Jochen Bludau schwärmt, wenn er über den Ur-Winnetou des Sauerlandes spricht: „Er füllt die ganze Naturbühne aus.“ Und: „25 Jahre lang den Winnetou zu spielen, das ist eine großartige Leistung.“ – „Eine Teamleistung“, verbessert Benjamin Armbruster seinen „Boss“. Das Elspe-Team sorgt auch in dieser Spielzeit bis zum 2. September für hochprofessionelle Vorstellungen. Zu Recht freut man sich im Sauerland über Rekord-Besucherzahlen.

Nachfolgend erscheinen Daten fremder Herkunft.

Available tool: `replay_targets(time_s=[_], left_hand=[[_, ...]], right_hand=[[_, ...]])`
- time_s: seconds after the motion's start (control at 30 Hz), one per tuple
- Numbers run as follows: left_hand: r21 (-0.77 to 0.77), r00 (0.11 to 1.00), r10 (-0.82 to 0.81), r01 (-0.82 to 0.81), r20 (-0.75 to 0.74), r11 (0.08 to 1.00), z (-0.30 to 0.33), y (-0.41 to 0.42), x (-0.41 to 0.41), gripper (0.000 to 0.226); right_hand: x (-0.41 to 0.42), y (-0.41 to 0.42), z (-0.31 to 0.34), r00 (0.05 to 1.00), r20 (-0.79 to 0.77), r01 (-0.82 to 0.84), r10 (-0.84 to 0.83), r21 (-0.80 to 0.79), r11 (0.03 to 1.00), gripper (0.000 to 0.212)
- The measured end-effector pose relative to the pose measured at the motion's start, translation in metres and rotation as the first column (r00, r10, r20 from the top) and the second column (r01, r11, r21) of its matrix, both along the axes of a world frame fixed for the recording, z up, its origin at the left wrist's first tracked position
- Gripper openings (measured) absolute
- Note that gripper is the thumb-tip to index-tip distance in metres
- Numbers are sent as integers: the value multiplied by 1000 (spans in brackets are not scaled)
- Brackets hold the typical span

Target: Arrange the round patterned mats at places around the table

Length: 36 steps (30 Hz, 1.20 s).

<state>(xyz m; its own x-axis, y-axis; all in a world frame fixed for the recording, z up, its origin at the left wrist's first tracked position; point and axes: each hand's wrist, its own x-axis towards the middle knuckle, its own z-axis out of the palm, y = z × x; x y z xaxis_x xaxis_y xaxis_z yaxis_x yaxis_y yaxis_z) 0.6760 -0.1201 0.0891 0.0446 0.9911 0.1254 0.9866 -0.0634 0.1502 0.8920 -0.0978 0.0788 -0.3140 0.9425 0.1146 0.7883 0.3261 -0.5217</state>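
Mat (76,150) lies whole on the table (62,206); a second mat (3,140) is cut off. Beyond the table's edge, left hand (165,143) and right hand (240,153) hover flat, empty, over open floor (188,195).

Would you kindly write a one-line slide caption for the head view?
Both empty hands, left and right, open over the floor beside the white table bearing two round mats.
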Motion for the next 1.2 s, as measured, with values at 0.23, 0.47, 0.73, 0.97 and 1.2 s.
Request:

Auch wenn der 66-Jährige nach fast jeder Vorstellung die 140 Kilometer zurück in seine ostwestfälische Wahlheimat fuhr – unter anderem, um am Abend die nächste Bühne auszufüllen („Um 17 Uhr auf dem Pferd, um 20 Uhr Theater in Bielefeld!“) – ist das Land der tausend Berge zur zweiten Heimat geworden. „Wenn man den Sauerländern mit Wärme begegnet, bekommt man sie auch zurück.“
Man könne Menschen nur durch Benehmen und Professionalität überzeugen, sagt der Mann mit der großartigen Bühnenstimme und erzählt von dem „Zwischenfall“ vor einigen Jahren, als seine Improvisationskunst auf eine harte Probe gestellt wurde. Plötzlich erschien Komiker Hape Kerkeling als reitender Zorro auf der Bühne. „Das war saumäßig schwer für uns“, erzählt der Deutsch-Rumäne, der nicht auf den Mund gefallen ist. „Ich habe dann zu ihm gesagt: ,Ich grüße meinen weißen Bruder’. Und was hat er geantwortet? ,Ich bin nicht dein weißer Bruder. Ich bin Zorro.’“
Zehn Indianerkostüme hat der ehemalige Fechtmeister in 25 Jahren verschlissen. Noch einmal: Wird er nicht doch ein wenig sentimental, wenn er an seinen letzten Auftritt als Apachenhäuptling denkt? Armbruster lächelt. Seine Mutter habe ihm die Angst vor der Wehmut genommen: „Sie sagte immer: ,Wenn du mit Herzblut Deinen Beruf ausübst, bleibt das im Gedächtnis der Menschen.’“ Dieser Indianer kennt wirklich keinen Schmerz.